Pictures was the name of a celebrated art exhibition, curated by Crimp, in New York in 1977. One work included was Shane by Canadian-born artist Jack Goldstein. In this short film from 1975, a German Shepherd growls and barks on cue. In between, the dog is placid. The sequence repeats over and over for sixteen minutes, the dog playing its assigned role. And each time it “acts,” the viewer jumps, even though the action is anticipated. We soon figure out that the dog is trained to appear dangerous—yet that appearance still feels real. Colville’s German Shepherd neither barks nor growls, but it nonetheless exudes as much potential menace as Shane the stunt-dog does. In describing Goldstein’s films Crimp talks of “psychologized temporality,” describing the effects as “foreboding, premonition, suspicion, anxiety.”[iv] It is no leap to think of Colville masterpieces such as Pacific, Horse and Train, To Prince Edward Island and Dog and Bridge, in just those terms. Colville described himself in the 1950s as a “conceptual artist,”[v] meaning an artist who put the idea first. Should we then be surprised that New York’s postmodern avant-garde and he were thinking similar ideas, for all that they were articulating them in such different media?
Colville’s bridges are more than a means to cross over water. As Tom Smart wrote, the bridge signified “the line of demarcation between order and chaos, between rational and natural modes of existence.”[vi] Like so many of Colville’s paintings, Dog and Bridge presents an uneasy world. The demarcation represented by the bridge is not something we cross over, but rather, it is a place we inhabit. It is where we live.
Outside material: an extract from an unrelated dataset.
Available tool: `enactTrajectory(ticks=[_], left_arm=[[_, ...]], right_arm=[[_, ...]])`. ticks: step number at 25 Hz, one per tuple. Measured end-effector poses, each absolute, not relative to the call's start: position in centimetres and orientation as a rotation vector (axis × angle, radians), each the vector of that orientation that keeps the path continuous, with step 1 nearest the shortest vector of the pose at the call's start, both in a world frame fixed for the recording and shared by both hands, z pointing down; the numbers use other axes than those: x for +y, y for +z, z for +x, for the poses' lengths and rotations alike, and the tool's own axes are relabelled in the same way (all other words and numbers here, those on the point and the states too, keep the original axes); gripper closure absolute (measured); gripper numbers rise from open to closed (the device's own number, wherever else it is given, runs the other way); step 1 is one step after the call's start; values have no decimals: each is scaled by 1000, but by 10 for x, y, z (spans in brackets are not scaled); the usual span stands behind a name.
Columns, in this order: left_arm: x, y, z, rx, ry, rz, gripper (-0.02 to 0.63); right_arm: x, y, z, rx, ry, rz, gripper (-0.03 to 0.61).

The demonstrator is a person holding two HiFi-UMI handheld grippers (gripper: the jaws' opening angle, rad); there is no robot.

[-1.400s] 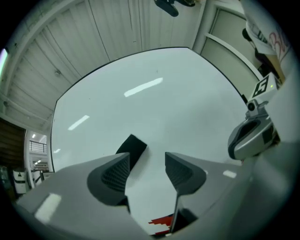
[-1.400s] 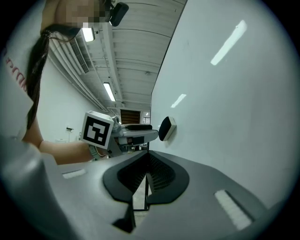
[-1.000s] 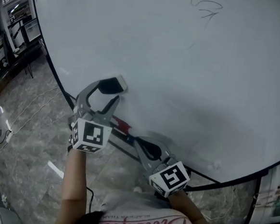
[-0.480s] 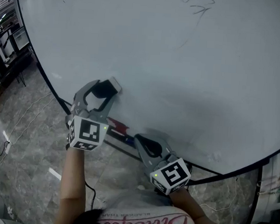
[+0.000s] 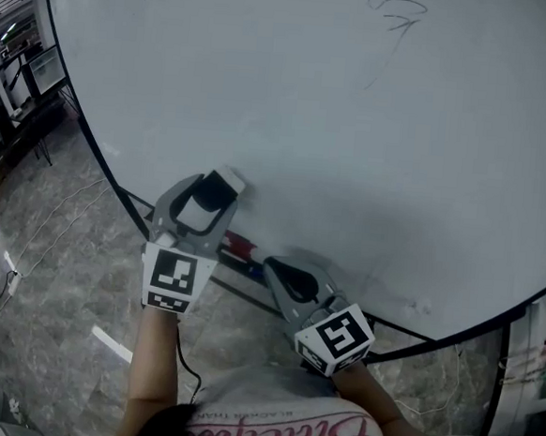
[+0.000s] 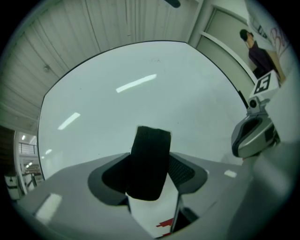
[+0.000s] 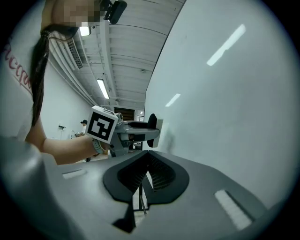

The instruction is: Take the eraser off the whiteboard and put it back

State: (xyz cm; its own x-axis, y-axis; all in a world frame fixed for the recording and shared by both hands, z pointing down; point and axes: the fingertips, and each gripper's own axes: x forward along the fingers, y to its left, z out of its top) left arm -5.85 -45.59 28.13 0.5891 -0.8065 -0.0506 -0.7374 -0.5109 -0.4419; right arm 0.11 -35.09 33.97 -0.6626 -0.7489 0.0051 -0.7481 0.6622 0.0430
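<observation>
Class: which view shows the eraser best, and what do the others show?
The left gripper view: the eraser fills the foreground, felt facing the camera. The head view shows it small by the whiteboard; the right gripper view, distant and edge-on.

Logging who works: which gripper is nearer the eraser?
Left. The left gripper has just been closing its jaws on the eraser between them; the right gripper, shut, hangs apart from it.

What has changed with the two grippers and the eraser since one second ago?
The left gripper rolled slightly and its fingers have just been closing; they now grip the eraser at the whiteboard. The right gripper stayed shut and in place.
</observation>
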Motion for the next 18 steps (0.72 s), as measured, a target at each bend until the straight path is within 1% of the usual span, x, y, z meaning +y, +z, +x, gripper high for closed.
enactTrajectory(ticks=[5,11,18], left_arm=[[-433,292,-68,1337,-79,-2567,370],[-411,316,-85,1438,-19,-2639,374],[-406,313,-83,1400,16,-2635,373]], right_arm=[[-349,341,-6,-2844,-65,1255,577],[-353,343,0,-2834,-60,1287,577],[-354,345,-4,-2827,-59,1297,577]])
[i] Dennis Reid, A Concise History of Canadian Painting (Toronto: Oxford University Press, 1973), p. 266.
[ii] Richard Serra, quoted in Annette Michelson, “The Films of Richard Serra: An Interview,” in Hal Foster (editor), Richard Serra (Cambridge: MIT Press, 2000), pp. 28-30.
[iii] Douglas Crimp, “Pictures,” included in Brian Wallis (ed.), Art After Modernism: Rethinking Representation (New York: New Museum of Contemporary Art, 1984), p. 186.
[iv] Ibid., p. 180.
[v] Alex Colville, “My Experience as a Painter and Some General Views of Art,” lecture from November 1951, reprinted in Helen J. Dow, The Art of Alex Colville (Toronto: McGraw-Hill Ryerson, 1972), p. 206.
[vi] Tom Smart, Alex Colville: Return (Vancouver and Halifax: Douglas & McIntyre Publishing and the Art Gallery of Nova Scotia, 2003), p. 67.